◆ WHAT IS REQUIRED:
Return the run of lines below that opens with the line containing "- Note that" and closes with the line containing "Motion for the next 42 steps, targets", keeping each one exact.
»»
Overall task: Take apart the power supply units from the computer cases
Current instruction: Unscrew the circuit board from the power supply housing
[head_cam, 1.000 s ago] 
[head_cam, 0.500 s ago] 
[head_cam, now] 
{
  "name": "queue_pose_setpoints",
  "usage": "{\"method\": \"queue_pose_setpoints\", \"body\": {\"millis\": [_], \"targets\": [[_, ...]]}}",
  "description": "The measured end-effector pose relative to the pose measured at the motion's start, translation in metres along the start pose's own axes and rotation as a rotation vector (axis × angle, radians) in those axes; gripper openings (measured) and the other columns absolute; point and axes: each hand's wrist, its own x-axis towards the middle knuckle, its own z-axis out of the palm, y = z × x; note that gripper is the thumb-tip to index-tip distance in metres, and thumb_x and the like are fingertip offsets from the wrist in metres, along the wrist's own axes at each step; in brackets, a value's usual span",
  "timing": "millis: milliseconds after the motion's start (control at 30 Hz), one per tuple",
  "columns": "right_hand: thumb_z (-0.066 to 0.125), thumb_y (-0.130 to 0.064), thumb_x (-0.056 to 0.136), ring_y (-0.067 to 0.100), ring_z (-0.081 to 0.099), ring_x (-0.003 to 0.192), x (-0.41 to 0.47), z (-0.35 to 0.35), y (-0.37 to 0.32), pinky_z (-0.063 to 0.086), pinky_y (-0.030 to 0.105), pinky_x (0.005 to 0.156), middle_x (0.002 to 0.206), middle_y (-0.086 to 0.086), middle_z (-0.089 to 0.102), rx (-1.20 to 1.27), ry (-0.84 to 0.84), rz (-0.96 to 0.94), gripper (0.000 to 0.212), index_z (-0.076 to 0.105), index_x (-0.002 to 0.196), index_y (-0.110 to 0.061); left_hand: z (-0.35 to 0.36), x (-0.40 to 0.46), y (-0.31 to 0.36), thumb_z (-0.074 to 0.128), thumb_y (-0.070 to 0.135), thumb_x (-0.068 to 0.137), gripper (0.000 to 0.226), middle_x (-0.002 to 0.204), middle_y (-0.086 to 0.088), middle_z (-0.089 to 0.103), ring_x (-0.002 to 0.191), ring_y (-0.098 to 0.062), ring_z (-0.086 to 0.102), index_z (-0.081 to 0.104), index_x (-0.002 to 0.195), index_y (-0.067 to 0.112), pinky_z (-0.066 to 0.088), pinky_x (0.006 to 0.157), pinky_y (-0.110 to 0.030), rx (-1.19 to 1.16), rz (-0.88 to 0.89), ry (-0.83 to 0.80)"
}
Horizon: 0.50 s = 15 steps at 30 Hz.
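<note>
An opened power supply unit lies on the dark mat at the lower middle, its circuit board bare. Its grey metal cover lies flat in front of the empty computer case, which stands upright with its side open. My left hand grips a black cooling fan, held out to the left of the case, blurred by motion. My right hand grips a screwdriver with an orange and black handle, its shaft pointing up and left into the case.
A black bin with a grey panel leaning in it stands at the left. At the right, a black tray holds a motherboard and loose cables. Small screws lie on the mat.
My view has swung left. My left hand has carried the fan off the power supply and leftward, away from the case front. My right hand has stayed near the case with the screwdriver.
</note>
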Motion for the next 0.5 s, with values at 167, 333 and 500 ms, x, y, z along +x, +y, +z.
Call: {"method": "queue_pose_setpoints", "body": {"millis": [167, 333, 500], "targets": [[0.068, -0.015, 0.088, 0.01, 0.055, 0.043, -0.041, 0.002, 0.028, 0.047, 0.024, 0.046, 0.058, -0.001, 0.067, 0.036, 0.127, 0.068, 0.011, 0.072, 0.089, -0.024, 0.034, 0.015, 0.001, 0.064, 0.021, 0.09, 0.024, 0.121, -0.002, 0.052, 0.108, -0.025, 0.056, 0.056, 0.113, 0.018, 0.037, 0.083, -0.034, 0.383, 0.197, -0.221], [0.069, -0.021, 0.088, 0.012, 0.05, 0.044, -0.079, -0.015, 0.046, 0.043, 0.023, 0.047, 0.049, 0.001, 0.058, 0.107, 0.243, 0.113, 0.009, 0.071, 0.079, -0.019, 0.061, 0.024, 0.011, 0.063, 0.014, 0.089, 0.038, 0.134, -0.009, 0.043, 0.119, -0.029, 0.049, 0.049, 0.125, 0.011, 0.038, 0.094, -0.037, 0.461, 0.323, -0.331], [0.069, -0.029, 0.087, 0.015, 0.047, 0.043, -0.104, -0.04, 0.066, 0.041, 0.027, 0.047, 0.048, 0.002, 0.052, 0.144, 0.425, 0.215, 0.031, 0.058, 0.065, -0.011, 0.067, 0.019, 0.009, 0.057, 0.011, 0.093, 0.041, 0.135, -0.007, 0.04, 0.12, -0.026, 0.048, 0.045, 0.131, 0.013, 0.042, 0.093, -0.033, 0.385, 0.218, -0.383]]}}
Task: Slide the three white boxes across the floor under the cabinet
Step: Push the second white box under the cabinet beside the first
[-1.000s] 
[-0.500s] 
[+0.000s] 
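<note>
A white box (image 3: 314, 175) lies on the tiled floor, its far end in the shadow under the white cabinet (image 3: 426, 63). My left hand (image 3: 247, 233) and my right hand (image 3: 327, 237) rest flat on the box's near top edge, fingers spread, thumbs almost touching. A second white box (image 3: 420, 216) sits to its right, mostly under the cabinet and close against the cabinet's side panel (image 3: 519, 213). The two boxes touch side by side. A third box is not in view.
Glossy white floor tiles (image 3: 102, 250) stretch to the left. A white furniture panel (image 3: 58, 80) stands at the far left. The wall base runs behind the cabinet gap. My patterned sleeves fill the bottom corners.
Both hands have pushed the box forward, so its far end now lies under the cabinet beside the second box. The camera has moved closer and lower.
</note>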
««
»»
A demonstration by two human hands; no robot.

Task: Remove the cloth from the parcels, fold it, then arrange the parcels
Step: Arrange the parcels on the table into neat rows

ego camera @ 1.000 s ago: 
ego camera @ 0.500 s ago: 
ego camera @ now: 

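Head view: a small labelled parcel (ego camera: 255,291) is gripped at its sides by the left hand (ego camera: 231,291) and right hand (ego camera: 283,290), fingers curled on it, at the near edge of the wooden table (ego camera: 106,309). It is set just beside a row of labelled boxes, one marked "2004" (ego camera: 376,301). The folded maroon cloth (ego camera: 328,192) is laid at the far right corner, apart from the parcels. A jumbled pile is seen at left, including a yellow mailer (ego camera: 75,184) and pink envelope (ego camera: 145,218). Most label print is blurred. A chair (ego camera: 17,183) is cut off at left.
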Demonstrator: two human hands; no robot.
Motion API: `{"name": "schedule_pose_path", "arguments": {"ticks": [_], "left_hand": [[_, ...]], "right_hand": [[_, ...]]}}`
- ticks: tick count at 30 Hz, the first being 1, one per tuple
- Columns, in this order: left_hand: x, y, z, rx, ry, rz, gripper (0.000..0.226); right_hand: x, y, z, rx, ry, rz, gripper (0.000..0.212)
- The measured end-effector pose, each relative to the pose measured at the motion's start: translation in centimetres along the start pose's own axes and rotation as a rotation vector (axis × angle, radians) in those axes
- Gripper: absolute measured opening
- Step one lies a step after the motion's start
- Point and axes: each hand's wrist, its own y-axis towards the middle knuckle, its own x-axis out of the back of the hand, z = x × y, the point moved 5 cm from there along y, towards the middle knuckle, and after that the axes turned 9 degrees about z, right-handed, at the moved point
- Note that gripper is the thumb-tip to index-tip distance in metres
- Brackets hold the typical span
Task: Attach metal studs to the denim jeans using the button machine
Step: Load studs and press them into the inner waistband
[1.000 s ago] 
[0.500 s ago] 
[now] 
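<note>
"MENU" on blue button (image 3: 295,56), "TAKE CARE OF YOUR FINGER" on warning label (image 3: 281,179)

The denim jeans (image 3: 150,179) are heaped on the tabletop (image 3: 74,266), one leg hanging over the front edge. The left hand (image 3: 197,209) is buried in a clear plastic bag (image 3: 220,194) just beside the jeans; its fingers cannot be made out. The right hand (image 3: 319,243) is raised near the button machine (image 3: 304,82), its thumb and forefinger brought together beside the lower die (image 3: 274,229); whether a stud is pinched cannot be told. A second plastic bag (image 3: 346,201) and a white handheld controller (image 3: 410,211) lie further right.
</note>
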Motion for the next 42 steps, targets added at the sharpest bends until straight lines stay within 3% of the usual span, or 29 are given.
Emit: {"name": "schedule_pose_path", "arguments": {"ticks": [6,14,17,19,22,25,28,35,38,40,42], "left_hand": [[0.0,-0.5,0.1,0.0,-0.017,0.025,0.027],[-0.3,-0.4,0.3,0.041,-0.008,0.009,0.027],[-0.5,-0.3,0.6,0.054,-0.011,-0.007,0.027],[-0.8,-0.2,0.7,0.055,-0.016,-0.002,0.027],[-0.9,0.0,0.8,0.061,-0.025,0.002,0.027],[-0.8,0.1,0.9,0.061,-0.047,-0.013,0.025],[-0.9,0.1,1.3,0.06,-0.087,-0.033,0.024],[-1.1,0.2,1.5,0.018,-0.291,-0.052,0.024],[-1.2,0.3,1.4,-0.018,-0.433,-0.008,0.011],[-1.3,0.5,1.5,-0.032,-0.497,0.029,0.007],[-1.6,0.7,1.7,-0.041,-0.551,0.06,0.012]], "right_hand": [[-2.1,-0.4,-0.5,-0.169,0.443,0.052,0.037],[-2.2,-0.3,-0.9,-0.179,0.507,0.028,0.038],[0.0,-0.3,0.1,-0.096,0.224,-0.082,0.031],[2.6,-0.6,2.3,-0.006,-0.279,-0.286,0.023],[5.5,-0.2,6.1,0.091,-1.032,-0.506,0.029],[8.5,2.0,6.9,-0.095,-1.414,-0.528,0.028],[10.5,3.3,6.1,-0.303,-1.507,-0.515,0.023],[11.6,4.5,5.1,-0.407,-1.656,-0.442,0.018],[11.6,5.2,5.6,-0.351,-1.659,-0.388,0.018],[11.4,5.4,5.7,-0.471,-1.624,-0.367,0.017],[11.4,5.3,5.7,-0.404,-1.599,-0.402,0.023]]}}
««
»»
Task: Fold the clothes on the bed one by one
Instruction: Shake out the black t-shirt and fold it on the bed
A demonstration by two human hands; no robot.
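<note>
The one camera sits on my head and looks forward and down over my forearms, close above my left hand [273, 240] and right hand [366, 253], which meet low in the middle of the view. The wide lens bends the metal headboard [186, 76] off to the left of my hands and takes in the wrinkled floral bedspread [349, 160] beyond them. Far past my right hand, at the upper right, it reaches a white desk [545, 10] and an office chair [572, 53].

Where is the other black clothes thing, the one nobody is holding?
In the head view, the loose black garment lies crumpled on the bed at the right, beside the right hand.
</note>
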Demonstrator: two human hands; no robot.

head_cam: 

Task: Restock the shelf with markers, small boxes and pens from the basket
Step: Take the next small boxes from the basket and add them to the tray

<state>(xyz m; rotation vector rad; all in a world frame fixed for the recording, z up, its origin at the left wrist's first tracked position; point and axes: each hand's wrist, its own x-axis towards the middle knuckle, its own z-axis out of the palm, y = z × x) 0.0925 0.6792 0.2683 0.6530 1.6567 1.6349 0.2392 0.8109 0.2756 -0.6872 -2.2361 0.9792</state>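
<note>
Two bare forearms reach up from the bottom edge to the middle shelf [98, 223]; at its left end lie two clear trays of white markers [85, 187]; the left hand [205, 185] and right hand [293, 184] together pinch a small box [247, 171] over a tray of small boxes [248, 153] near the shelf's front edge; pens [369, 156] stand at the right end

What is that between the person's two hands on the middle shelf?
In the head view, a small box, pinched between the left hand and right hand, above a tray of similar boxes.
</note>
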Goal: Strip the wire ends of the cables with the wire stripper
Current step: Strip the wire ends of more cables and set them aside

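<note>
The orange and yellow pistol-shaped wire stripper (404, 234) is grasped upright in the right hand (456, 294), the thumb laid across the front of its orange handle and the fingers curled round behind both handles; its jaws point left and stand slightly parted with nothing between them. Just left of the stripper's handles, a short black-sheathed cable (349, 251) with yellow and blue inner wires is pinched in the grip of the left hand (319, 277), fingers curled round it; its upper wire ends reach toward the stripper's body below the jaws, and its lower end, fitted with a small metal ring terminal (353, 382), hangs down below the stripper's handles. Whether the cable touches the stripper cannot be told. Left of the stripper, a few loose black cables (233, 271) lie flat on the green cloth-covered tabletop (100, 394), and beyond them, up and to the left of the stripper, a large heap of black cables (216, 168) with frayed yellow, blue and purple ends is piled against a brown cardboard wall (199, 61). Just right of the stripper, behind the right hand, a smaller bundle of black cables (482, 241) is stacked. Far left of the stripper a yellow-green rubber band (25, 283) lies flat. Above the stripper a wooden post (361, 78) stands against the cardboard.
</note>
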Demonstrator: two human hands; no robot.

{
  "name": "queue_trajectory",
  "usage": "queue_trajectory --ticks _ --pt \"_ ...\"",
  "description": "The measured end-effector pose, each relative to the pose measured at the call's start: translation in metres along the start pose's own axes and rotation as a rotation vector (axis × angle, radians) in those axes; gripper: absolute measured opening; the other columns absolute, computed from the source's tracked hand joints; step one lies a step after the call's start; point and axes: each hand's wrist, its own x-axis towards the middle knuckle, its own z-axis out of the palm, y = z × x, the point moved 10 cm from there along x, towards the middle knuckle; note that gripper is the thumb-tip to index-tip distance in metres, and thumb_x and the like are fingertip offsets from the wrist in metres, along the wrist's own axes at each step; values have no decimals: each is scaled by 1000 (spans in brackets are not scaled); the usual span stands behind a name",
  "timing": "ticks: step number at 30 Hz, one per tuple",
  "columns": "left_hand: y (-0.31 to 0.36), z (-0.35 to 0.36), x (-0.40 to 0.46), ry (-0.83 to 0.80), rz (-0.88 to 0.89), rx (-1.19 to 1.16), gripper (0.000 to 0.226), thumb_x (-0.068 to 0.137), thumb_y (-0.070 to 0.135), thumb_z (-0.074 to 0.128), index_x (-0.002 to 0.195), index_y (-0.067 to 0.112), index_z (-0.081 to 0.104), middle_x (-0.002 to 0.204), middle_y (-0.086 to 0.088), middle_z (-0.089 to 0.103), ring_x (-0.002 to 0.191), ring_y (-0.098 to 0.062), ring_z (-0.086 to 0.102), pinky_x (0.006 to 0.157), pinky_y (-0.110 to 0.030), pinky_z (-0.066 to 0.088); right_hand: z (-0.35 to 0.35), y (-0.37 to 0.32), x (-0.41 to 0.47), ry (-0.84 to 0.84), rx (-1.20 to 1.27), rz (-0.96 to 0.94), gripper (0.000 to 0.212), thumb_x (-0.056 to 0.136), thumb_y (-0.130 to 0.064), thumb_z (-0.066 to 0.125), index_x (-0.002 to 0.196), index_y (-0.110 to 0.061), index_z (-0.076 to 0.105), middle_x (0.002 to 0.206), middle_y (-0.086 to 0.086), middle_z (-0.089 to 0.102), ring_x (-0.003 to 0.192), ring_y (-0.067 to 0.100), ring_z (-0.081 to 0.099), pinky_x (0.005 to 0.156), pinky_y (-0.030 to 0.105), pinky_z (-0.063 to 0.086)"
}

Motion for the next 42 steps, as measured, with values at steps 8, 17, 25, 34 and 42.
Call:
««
◆ EXERCISE OUTPUT:
- Note that gripper is the thumb-tip to index-tip distance in metres
- Brackets hold the typical span
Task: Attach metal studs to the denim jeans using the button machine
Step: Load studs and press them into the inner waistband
[1.000 s ago] 
[0.500 s ago] 
[now] 
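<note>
"MENU" on blue button (image 3: 295,56), "TAKE CARE OF YOUR FINGER" on warning label (image 3: 281,179)

The denim jeans (image 3: 150,179) are heaped on the tabletop (image 3: 74,266), one leg hanging over the front edge. The left hand (image 3: 197,209) is buried in a clear plastic bag (image 3: 220,194) just beside the jeans; its fingers cannot be made out. The right hand (image 3: 319,243) is raised near the button machine (image 3: 304,82), its thumb and forefinger brought together beside the lower die (image 3: 274,229); whether a stud is pinched cannot be told. A second plastic bag (image 3: 346,201) and a white handheld controller (image 3: 410,211) lie further right.
</note>
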Motion for the next 42 steps, targets added at the sharpest bends until straight lines stay within 3% of the usual span, or 29 are given.

This exercise has been completed.